Getting an A is easy. All you have to do is go to the rubric and follow what it says under the “80-100” section. There’s no guesswork, because the expectations are laid out for you. You’re either following them or you’re not.

In our culture, being an A student means you’re smart, you’re good at school. It means you’re intellectually gifted, great at what you do, and have a shiny path ahead of you. Your peers expect you’ll do great things. 

I was an A student for the most part of my academic journey, but I’ve got to say that there’s nothing extraordinary about being able to follow what somebody else wrote out for you. We’re simply doing what we were told to do. We’re good at following the rules.

The real part of school comes in when you get teachers who’d rather have you learn rather than follow a rubric. 

When you’re rewarded for finding out how things work on your own terms, when you’re encouraged to do as much as you can for yourself (not the rubric), you’re no longer chasing grades.

They Like Me, They Like Me Not

This one is about receiving feedback.

After months of gruelling hard work, you finally decide to share it somewhere public. Most feedback was stuff you wanted to hear, and the other bits kept you up all night. And for the next 48 hours to two weeks, there was nothing else waiting on the back of your mind, because what if it was true?
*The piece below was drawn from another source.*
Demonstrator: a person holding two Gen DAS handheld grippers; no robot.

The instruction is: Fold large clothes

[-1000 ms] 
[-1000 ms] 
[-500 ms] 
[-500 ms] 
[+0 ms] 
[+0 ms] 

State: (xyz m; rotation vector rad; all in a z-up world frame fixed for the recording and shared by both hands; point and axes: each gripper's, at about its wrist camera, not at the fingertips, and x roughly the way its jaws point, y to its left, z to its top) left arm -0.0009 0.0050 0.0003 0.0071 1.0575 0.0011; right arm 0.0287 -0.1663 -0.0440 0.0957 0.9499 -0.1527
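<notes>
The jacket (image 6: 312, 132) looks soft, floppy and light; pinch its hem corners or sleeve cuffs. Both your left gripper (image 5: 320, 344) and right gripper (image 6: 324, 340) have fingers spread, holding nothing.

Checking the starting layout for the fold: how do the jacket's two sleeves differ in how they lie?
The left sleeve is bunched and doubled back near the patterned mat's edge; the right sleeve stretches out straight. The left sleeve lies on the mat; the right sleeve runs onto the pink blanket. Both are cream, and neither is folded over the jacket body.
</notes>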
What if all this time and effort you put into something wasn’t made for you?

The critics (including yourself) will make you question your art. They’re the bodies of resistance whose job is to tell you, no. No you’re not made for this, you’d best go find something else to do.
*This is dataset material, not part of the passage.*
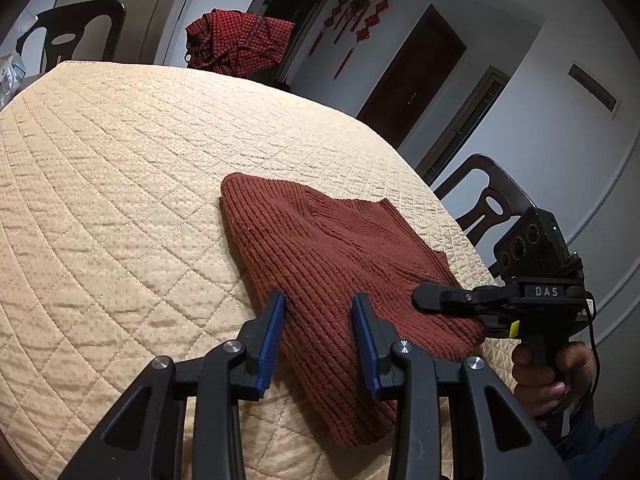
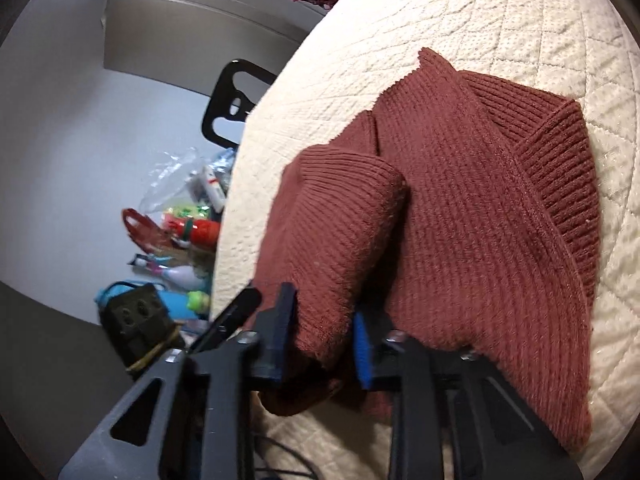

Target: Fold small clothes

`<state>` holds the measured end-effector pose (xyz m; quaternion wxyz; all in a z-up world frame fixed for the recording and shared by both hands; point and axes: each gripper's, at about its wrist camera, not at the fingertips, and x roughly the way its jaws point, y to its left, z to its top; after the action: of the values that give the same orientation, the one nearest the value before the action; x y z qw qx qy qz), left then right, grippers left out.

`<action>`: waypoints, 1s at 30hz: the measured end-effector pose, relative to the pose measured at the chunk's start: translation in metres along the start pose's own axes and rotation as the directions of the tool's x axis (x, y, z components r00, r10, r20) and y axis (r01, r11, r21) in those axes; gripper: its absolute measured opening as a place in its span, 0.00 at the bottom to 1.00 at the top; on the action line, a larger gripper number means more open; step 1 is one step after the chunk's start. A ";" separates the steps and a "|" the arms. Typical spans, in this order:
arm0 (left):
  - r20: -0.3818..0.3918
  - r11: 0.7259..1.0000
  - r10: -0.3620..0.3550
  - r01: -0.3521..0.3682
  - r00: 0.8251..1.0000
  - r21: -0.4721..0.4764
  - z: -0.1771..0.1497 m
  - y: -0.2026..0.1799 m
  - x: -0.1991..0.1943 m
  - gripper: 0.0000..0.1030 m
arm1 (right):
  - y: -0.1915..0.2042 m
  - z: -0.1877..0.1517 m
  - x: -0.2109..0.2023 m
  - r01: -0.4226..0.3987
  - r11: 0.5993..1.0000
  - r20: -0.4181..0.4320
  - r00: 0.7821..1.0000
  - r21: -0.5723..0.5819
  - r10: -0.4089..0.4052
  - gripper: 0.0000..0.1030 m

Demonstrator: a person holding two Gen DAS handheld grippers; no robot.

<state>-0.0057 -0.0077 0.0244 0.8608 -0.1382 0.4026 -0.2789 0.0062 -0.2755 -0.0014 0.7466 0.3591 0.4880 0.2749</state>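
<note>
A rust-red ribbed sweater [image 1: 340, 264] lies partly folded on the cream quilted table [image 1: 120, 184], near its front right edge. My left gripper [image 1: 320, 324] hovers over the sweater's near left edge. Its blue pads [image 1: 276, 332] stand apart, with flat knit showing between them and nothing pinched. My right gripper [image 1: 422, 296] reaches in from the right, held by a person's hand [image 1: 548, 376]. In the right wrist view the right gripper [image 2: 324, 332] is shut on a thick folded flap of the sweater [image 2: 332, 232], lifted off the rest of the garment [image 2: 480, 220].
A red checked cloth [image 1: 240, 40] is heaped beyond the table's far edge. Dark chairs stand at the back left [image 1: 72, 28] and at the right [image 1: 488, 200]. Bags, bottles and toys [image 2: 180, 232] clutter the floor beside the table. The table drops away close behind the sweater.
</note>
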 end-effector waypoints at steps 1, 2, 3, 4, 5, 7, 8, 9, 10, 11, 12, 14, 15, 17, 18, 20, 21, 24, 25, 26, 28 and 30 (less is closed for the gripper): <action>-0.001 1.000 0.002 -0.002 1.000 0.002 0.000 0.000 0.000 0.37 | 0.003 0.000 -0.002 0.008 1.000 0.010 1.000 -0.022 -0.008 0.19; -0.002 1.000 0.004 -0.004 1.000 0.005 0.000 -0.002 0.001 0.37 | 0.005 0.000 -0.003 0.011 0.999 0.019 1.000 -0.039 -0.010 0.18; -0.003 1.000 0.008 -0.008 1.000 0.009 0.001 -0.004 0.001 0.37 | 0.009 0.000 -0.007 0.009 0.998 0.034 0.999 -0.066 -0.007 0.18; -0.004 1.000 0.008 -0.008 1.000 0.016 0.003 -0.007 0.000 0.37 | 0.014 0.001 -0.012 0.007 0.996 0.048 0.999 -0.090 -0.003 0.17; -0.002 1.000 0.004 -0.004 1.000 0.026 0.006 -0.011 0.000 0.37 | 0.018 0.003 -0.020 0.012 0.992 0.071 0.997 -0.122 -0.004 0.17; 0.006 0.999 -0.008 0.008 1.000 0.047 0.011 -0.021 -0.001 0.37 | 0.021 0.006 -0.035 0.023 0.987 0.105 0.995 -0.161 -0.007 0.17; 0.012 0.998 -0.020 0.019 1.000 0.057 0.015 -0.027 -0.002 0.37 | 0.023 0.008 -0.046 0.026 0.982 0.126 0.992 -0.189 -0.002 0.17; 0.018 0.997 -0.037 0.036 0.999 0.068 0.018 -0.033 -0.001 0.37 | 0.025 0.010 -0.055 0.035 0.978 0.148 0.989 -0.208 -0.004 0.17; 0.021 0.996 -0.050 0.048 0.999 0.075 0.021 -0.038 -0.001 0.37 | 0.025 0.011 -0.066 0.056 0.972 0.171 0.985 -0.227 -0.017 0.17; 0.021 0.995 -0.061 0.059 0.998 0.082 0.024 -0.043 0.002 0.37 | 0.024 0.011 -0.073 0.072 0.968 0.185 0.982 -0.240 -0.027 0.17; 0.017 0.994 -0.067 0.065 0.998 0.090 0.025 -0.047 0.005 0.37 | 0.021 0.012 -0.077 0.086 0.965 0.191 0.981 -0.247 -0.039 0.17; -0.004 0.992 -0.069 0.069 0.998 0.104 0.024 -0.053 0.015 0.37 | 0.004 0.013 -0.079 0.122 0.968 0.191 0.978 -0.221 -0.080 0.17; -0.021 0.992 -0.067 0.069 0.998 0.106 0.023 -0.054 0.021 0.37 | -0.005 0.013 -0.077 0.132 0.971 0.180 0.979 -0.201 -0.096 0.17; -0.047 0.991 -0.067 0.072 0.997 0.112 0.020 -0.057 0.028 0.37 | -0.028 0.010 -0.070 0.159 0.978 0.149 0.979 -0.137 -0.138 0.17; -0.053 0.990 -0.068 0.073 0.996 0.119 0.019 -0.058 0.029 0.37 | -0.034 0.007 -0.069 0.160 0.979 0.140 0.980 -0.125 -0.143 0.17; -0.056 0.989 -0.061 0.068 0.997 0.134 0.017 -0.061 0.028 0.37 | -0.039 0.002 -0.069 0.147 0.983 0.146 0.981 -0.113 -0.129 0.17; -0.058 0.988 -0.059 0.067 0.997 0.138 0.016 -0.062 0.028 0.37 | -0.040 0.001 -0.071 0.141 0.983 0.153 0.981 -0.115 -0.122 0.17; -0.073 0.987 -0.043 0.053 0.996 0.153 0.014 -0.064 0.030 0.37 | -0.043 0.002 -0.071 0.131 0.986 0.152 0.982 -0.101 -0.114 0.18; -0.077 0.985 -0.032 0.044 0.997 0.165 0.012 -0.065 0.030 0.37 | -0.043 0.002 -0.072 0.132 0.986 0.152 0.982 -0.104 -0.115 0.18; -0.077 0.983 -0.023 0.037 0.997 0.178 0.010 -0.066 0.029 0.37 | -0.041 0.001 -0.072 0.140 0.984 0.152 0.981 -0.114 -0.122 0.19; -0.077 0.982 -0.012 0.026 0.997 0.186 0.008 -0.067 0.026 0.37 | -0.038 -0.001 -0.077 0.156 0.980 0.161 0.978 -0.120 -0.136 0.21; -0.076 0.984 -0.010 0.023 0.997 0.179 0.009 -0.067 0.021 0.37 | -0.032 -0.004 -0.086 0.183 0.974 0.188 0.970 -0.135 -0.157 0.21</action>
<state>-0.0128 -0.0743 0.0479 0.8518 -0.0526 0.4064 -0.3262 -0.0279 -0.3589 0.0172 0.8327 0.2812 0.4269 0.2130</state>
Fortunately, we’re not out here trying to please the critics, because they can care less about your work and can live without it, clearly. 

Our goal is to find out who it’s for and give it to them, because they need it.
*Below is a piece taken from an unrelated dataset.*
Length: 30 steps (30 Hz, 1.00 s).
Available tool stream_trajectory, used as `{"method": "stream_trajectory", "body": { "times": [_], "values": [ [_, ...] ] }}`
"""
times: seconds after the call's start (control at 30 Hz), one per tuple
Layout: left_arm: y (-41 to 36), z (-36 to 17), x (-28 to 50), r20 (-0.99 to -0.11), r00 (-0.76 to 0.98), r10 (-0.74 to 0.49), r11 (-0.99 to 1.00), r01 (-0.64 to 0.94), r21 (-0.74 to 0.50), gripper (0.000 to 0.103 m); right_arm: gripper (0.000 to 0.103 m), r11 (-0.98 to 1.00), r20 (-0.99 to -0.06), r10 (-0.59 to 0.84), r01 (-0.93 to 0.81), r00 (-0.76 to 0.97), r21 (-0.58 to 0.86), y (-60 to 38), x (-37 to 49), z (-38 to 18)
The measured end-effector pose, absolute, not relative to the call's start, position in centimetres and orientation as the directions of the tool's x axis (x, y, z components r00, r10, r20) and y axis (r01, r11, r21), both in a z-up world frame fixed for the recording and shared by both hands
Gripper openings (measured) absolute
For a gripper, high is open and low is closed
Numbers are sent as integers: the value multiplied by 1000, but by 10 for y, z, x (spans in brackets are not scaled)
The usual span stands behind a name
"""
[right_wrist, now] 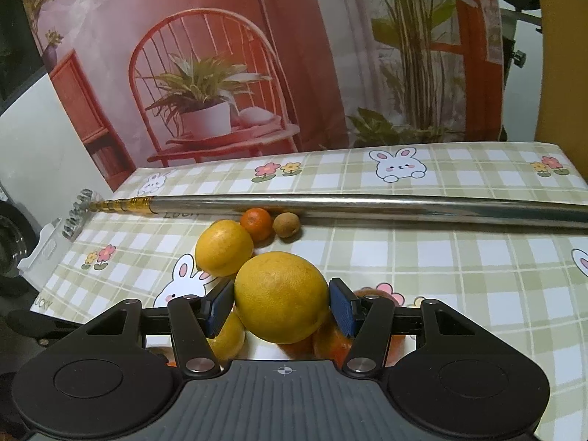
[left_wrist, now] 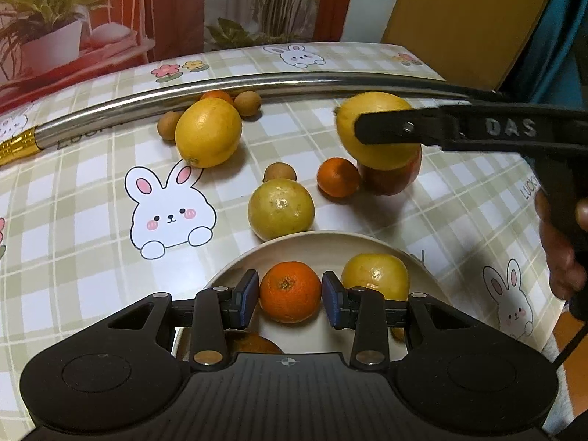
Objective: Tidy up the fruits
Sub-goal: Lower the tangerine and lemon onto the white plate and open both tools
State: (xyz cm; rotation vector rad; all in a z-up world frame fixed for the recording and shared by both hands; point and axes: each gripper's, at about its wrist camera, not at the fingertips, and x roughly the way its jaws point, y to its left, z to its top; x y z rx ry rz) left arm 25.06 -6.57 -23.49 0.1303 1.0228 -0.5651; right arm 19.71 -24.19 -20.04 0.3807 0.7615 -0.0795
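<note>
- "DAS" is showing on the right gripper (right_wrist: 282,303), which is clamping a lemon (right_wrist: 281,297).
- The left gripper (left_wrist: 290,294) is gripping a tangerine (left_wrist: 290,291) over the plate (left_wrist: 316,244), beside a yellow fruit (left_wrist: 375,275).

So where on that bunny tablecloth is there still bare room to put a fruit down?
Bare cloth lies beyond the steel pole toward the table's far edge, and on the rabbit print left of the plate. It's crowded between pole and plate: lemon, tangerine, longans, apple.
</note>
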Motion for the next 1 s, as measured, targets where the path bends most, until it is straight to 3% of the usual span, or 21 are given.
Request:
{"method": "stream_trajectory", "body": {
  "times": [0.37,0.73,1.0],
  "values": [
    [-44,-199,228,-776,470,-421,865,464,-188,51,53,917,-677,50,235,734,322,-231,155,-187],
    [-2,-171,181,-713,620,-326,932,336,-134,51,53,935,-695,121,154,709,320,-179,113,-182],
    [10,-176,160,-703,636,-318,942,293,-161,51,53,951,-760,140,128,634,282,-146,95,-198]
  ]
}}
So not everybody is going to like you, not everybody is going to like your work. We can’t spend our time catering to those it wasn’t made for. 

Listen wisely.


Not only a term we use in baking and cooking, but also when building up useful habits we want to keep.

If we’re consistently on time for important meetings, we show the other person we’re respectful of their time.

If we actively devote 15 minutes a day to learn things we’re unfamiliar with, we become well versed in seeing different points of view. 

If we regularly try new technical exercises on Illustrator, we become braver and faster in our technical work. The more consistent we are, the more likely it is rooted in our behaviour, and it’s up to us to choose if this is the type of consistency we want to see.